START Given information

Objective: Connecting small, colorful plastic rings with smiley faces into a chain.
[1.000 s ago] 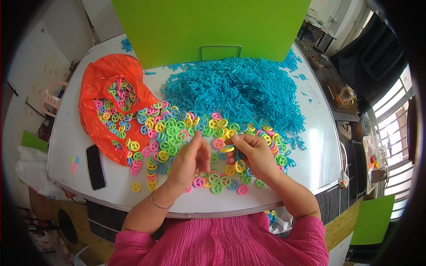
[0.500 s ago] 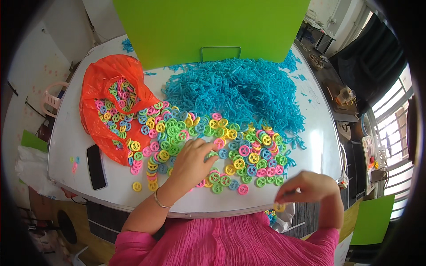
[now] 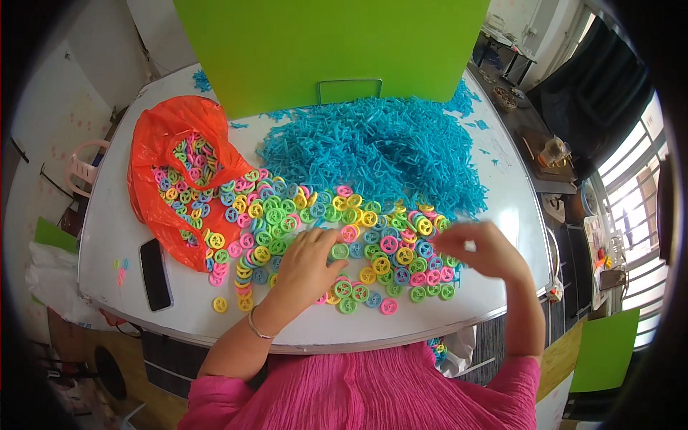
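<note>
Many small plastic spoked wheels (image 3: 344,288) in pink, green, yellow and blue are spread over the white table (image 3: 401,326). My left hand (image 3: 304,264) rests among them, its thumb and index finger closed around a green wheel (image 3: 340,251). My right hand (image 3: 484,247) is at the right edge of the wheels, close to a large heap of thin blue plastic pieces (image 3: 373,143). Its fingers point left and are partly smeared by motion, so whether anything is in them cannot be made out.
A red plastic bag (image 3: 154,208) with more wheels lies open at the left, a phone (image 3: 155,274) in front of it. Behind the blue heap stands a large green board (image 3: 330,50) with a metal handle. Below the front edge, a bag of wheels (image 3: 438,350) shows.
My right hand has moved from the table's front edge, where a yellow wheel was at its fingers, up and away to the wheels. That yellow wheel no longer shows there. The left hand stays put.
</note>
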`<state>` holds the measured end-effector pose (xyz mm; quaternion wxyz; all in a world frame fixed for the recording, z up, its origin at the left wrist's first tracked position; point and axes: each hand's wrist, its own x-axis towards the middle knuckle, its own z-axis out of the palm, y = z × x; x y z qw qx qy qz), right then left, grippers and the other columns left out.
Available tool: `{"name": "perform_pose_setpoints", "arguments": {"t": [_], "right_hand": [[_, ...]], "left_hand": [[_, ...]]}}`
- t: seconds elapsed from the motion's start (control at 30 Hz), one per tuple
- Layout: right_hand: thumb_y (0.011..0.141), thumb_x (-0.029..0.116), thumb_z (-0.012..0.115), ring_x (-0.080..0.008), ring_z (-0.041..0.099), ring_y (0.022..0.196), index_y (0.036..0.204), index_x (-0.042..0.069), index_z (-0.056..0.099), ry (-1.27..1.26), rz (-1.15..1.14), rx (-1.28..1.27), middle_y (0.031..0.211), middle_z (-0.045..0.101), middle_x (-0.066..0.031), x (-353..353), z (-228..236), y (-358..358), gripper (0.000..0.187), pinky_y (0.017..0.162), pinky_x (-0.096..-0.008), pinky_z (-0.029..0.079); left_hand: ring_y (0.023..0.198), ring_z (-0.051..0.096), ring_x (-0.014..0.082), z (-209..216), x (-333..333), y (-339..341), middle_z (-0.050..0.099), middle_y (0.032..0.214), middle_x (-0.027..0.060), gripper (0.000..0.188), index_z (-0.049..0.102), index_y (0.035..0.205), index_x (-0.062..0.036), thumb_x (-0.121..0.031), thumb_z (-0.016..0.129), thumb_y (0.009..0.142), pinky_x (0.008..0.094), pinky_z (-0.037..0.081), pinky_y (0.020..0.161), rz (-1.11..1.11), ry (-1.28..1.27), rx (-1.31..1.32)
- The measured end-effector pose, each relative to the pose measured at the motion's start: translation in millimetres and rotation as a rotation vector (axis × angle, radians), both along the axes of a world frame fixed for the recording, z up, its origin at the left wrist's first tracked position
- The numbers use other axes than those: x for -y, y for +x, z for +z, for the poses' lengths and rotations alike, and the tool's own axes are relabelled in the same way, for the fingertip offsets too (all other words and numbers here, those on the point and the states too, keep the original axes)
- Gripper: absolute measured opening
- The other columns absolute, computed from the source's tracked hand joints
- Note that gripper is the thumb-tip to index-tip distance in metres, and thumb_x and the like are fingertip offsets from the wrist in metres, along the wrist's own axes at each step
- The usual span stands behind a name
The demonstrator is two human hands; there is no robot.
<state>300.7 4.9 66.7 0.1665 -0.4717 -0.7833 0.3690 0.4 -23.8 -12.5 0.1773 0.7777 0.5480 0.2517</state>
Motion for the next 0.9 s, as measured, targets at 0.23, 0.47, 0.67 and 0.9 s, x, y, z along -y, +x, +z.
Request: {"name": "perform_pose_setpoints", "arguments": {"t": [0.23,0.47,0.67,0.9], "right_hand": [[0.081,0.008,0.068,-0.0249,0.062,0.081,0.103,0.009,0.068,0.630,-0.069,0.138,0.096,0.063,-0.0093,-69.3,-62.6,-69.7,0.022,0.069,-0.0337,0.051],[0.079,0.011,0.071,-0.0229,0.063,0.076,0.100,0.006,0.067,0.483,-0.164,0.008,0.087,0.064,-0.0085,-73.6,-63.1,-75.6,0.022,0.070,-0.0333,0.051],[0.086,0.007,0.064,-0.0151,0.063,0.079,0.110,0.002,0.060,-0.034,-0.387,-0.495,0.092,0.066,-0.0079,-54.8,-38.9,-60.9,0.025,0.067,-0.0269,0.051],[0.087,0.004,0.062,-0.0196,0.066,0.083,0.099,0.006,0.052,-0.776,-0.232,-0.974,0.092,0.064,-0.0086,-12.0,-42.7,-83.2,0.016,0.069,-0.0280,0.054]], "left_hand": [[0.066,0.067,0.0202,11.3,-1.0,7.2,0.066,0.090,0.0100,0.032,0.051,0.100,-0.0047,-0.006,0.073,0.077,0.0307,0.050,0.057,0.060,-0.151,0.394],[0.068,0.067,0.0236,10.9,-1.5,3.2,0.067,0.087,0.0106,0.030,0.050,0.104,-0.0045,-0.011,0.069,0.083,0.0349,0.050,0.056,0.098,-0.169,0.325],[0.067,0.067,0.0152,7.3,-6.0,1.3,0.069,0.089,0.0090,0.026,0.054,0.105,-0.0010,-0.020,0.064,0.090,0.0290,0.049,0.053,0.046,-0.352,0.650],[0.094,0.062,0.0108,7.9,-6.4,5.0,0.065,0.109,0.0028,0.029,0.058,0.120,-0.0073,-0.024,0.055,0.097,0.0214,0.049,0.073,0.041,-0.911,1.409]]}}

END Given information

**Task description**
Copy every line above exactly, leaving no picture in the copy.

**Solution for this exercise**
Objective: Connecting small, colorful plastic rings with smiley faces into a chain.
[1.000 s ago] 
[0.500 s ago] 
[now] 
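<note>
Many small plastic spoked wheels (image 3: 344,288) in pink, green, yellow and blue are spread over the white table (image 3: 401,326). My left hand (image 3: 304,264) rests among them, its thumb and index finger closed around a green wheel (image 3: 340,251). My right hand (image 3: 484,247) is at the right edge of the wheels, close to a large heap of thin blue plastic pieces (image 3: 373,143). Its fingers point left and are partly smeared by motion, so whether anything is in them cannot be made out.
A red plastic bag (image 3: 154,208) with more wheels lies open at the left, a phone (image 3: 155,274) in front of it. Behind the blue heap stands a large green board (image 3: 330,50) with a metal handle. Below the front edge, a bag of wheels (image 3: 438,350) shows.
My right hand has moved from the table's front edge, where a yellow wheel was at its fingers, up and away to the wheels. That yellow wheel no longer shows there. The left hand stays put.
</note>
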`<state>` holds the measured end-effector pose (xyz mm; quaternion wxyz; all in a world frame fixed for the recording, z up, its origin at the left wrist's first tracked position; point and axes: each hand's wrist, its own x-axis towards the middle knuckle, its own z-axis out of the palm, y = z × x; x y z qw qx qy qz), right then left, grippers and the other columns left out.
Available tool: `{"name": "perform_pose_setpoints", "arguments": {"t": [_], "right_hand": [[_, ...]], "left_hand": [[_, ...]]}}`
- t: seconds elapsed from the motion's start (control at 30 Hz), one per tuple
- Layout: right_hand: thumb_y (0.011..0.141), thumb_x (-0.029..0.116), thumb_z (-0.012..0.115), ring_x (-0.080..0.008), ring_z (-0.041..0.099), ring_y (0.022..0.196), index_y (0.036..0.204), index_x (-0.042..0.069), index_z (-0.056..0.099), ry (-1.27..1.26), rz (-1.15..1.14), rx (-1.28..1.27), middle_y (0.031..0.211), middle_z (-0.045..0.101), middle_x (-0.066..0.031), x (-353..353), z (-228..236), y (-358..358), gripper (0.000..0.187), pinky_y (0.017..0.162), pinky_x (-0.096..-0.008), pinky_z (-0.029..0.079); left_hand: ring_y (0.023..0.198), ring_z (-0.051..0.096), ring_x (-0.014..0.082), z (-209..216), x (-333..333), y (-339..341), middle_z (-0.050..0.099), middle_y (0.032..0.214), middle_x (-0.027..0.060), gripper (0.000..0.188), index_z (-0.049..0.102), index_y (0.035..0.205), index_x (-0.062..0.036), thumb_x (-0.121..0.031), thumb_z (-0.016..0.129), thumb_y (0.009..0.142), pinky_x (0.008..0.094), pinky_z (-0.037..0.081), pinky_y (0.020..0.161), rz (-1.11..1.11), ry (-1.28..1.27), rx (-1.31..1.32)
- The measured end-effector pose, each relative to the pose measured at the motion's start: translation in millimetres and rotation as a rotation vector (axis × angle, radians), both along the axes of a world frame fixed for the recording, z up, its origin at the left wrist's first tracked position
- The numbers use other axes than those: x for -y, y for +x, z for +z, for the poses' lengths and rotations alike, and the tool's own axes are relabelled in the same way, for the fingertip offsets too (all other words and numbers here, those on the point and the states too, keep the original axes)
- Gripper: absolute measured opening
- The other columns absolute, computed from the source's tracked hand joints
- Note that gripper is the thumb-tip to index-tip distance in metres, and thumb_x and the like are fingertip offsets from the wrist in metres, along the wrist's own axes at each step
- The usual span stands behind a name
The demonstrator is two human hands; there is no robot.
<state>300.7 4.9 66.7 0.1665 -0.4717 -0.7833 0.3690 0.4 -23.8 -12.5 0.1773 0.7777 0.5480 0.2517</state>
Motion for the next 0.9 s, as measured, targets at 0.23, 0.47, 0.67 and 0.9 s, x, y, z along -y, +x, +z.
Request: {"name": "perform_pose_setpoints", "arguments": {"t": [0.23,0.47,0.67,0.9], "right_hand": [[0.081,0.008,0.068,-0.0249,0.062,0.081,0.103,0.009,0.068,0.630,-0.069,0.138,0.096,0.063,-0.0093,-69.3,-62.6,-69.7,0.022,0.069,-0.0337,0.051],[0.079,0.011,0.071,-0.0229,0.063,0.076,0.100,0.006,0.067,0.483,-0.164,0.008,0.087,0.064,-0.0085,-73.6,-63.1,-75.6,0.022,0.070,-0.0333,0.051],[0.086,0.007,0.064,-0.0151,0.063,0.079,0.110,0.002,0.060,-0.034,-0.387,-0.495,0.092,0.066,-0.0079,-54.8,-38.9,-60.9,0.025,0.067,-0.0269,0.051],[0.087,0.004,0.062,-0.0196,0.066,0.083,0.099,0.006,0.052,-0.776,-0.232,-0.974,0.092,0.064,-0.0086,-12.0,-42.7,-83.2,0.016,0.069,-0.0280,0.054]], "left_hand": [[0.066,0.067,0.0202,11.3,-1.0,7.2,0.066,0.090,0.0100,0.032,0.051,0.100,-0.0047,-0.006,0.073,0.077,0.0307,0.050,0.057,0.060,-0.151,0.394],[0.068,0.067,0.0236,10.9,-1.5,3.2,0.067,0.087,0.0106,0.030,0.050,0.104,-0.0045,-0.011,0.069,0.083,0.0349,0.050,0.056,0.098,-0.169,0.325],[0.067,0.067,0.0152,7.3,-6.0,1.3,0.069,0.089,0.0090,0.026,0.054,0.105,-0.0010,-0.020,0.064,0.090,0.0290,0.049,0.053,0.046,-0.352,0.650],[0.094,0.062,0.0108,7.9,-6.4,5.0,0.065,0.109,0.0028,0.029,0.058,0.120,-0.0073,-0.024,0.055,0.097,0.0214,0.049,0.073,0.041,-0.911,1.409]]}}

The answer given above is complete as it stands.